Paul Thomas Anderson sabe explorar com extremo louvor cada situação que o personagem passa, mais do que isso, deixa claro ao espectador a frieza do ex-garimpeiro perante o mundo: durante sua jornada a conquista do petróleo, inúmeros acidentes acontecem e diversos trabalhadores morrem vitimas da amadora estrutura de trabalho de Daniel, que não sente qualquer ressentimento pela situação. Diante um acidente, seu afilhado HW, criança que é acolhida pelo personagem na intenção persuadir famílias na compra de terras para exploração, é atingido por uma explosão e tem a perda completa da audição. A partir daí, a única conexão de Plainview com o mundo, que não seja o que ele próprio criou internamente, acabará e o personagem cairá de vez em uma psicótica e perturbada mente. O titulo original “There Will Be Blood” (Haverá sangue) é mais que perfeito pra ilustrar toda a condição que este poderosíssimo longa expõe seus personagens. Já o titulo no Brasil também se mostra grato em fazer uma metáfora muito interessante com a maldade do protagonista e o petróleo que o cerca durante todas as inúmeras desgraças ocorrentes.

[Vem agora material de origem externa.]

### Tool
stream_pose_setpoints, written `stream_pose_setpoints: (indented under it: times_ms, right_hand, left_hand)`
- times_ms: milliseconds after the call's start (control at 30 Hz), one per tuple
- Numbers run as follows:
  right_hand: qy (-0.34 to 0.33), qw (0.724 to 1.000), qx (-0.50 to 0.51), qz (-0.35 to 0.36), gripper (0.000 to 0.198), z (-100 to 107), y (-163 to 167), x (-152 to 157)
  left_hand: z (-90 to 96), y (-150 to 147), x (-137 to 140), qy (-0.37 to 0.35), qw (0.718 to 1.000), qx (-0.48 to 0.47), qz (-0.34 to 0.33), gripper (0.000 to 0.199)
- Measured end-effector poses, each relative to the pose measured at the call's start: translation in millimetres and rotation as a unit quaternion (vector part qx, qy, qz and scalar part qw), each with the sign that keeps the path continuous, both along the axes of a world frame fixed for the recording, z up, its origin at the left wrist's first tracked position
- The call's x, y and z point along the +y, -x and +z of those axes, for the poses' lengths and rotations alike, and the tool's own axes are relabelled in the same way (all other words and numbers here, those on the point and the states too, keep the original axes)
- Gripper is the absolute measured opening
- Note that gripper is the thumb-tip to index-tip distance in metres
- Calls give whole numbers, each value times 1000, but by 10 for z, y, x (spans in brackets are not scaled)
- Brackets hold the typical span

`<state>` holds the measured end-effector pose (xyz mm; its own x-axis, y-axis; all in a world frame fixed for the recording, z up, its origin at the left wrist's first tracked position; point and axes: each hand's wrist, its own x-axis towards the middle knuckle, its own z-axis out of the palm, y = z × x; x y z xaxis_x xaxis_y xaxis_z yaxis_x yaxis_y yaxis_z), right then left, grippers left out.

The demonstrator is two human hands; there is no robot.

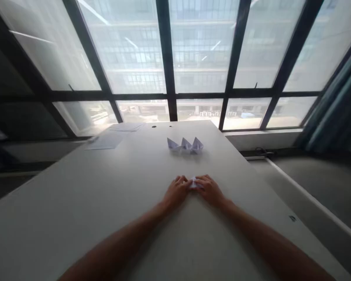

Como dito brevemente, o mercenário protagonista encontra um rival a sua altura, mas diferente dos demais, em que ele simplesmente os tirava de circulação como bem entendia, Eli é um pregador fervoroso da qual toda a simples comunidade aonde vivem adora. A personalidade de Daniel, por mais autodestrutiva que seja, consegue captar a falsidade imposta pelo seu oponente utilizando a religião para dominar todos a sua volta. Por ironia ou não, é o que causa uma profunda revolta no protagonista que parece ficar incrédulo com as jogadas do jovem pastor, já consegue sentir e admitir pra si próprio sua monstruosa ambição e poder de domínio, enquanto Eli cria uma grande mentira para viver de sua própria hipocrisia. Plainview até tenta fingidamente entrar neste jogo, mas é incapaz mesmo que queira (a cena da falsa redenção do personagem na igreja é simplesmente impagável), o que faz acreditar que, por mais baixas que sejam suas atitudes (e elas não são poucas), ele tem a dignidade de suportar o peso de suas imoralidades, por mais deploráveis que sejam. E por sua própria contradição, é a relação mais próxima que tem com outro ser humano que não seu afilhado que ele manda para longe ainda pequeno. O terceiro ato da película traz o ápice deste conflito com extrema sabedoria, perfeição e uma pitada sádica de vingança, fazendo Sangue Negro ser ainda mais épico do que já era desde sua introdução.

Em toda a sua execução, seja em roteiro ou a primorosa técnica, o filme de Anderson é irrepreensível. Aquelas poucas obras-primas que têm o poder incontestável de se tornar irretocável pelo brilhantismo que se cria e, obviamente, seus atores têm mais do que merecidos méritos, em especial, o poderoso Daniel Day-Lewis. Não há apenas um segundo qualquer que o ator não tome e domine as cenas com uma intensidade e precisão fora da normalidade. É um dos raros casos que se percebe que o artista nasceu para aquele papel e sua conquista pelo Oscar de melhor ator é muito mais que justa. Era obrigatória. Assim como todo cinéfilo deve ver esta obra-prima que irradia a beleza e talento nato de se fazer o melhor que o cinema, atual ou antigo, possa oferecer.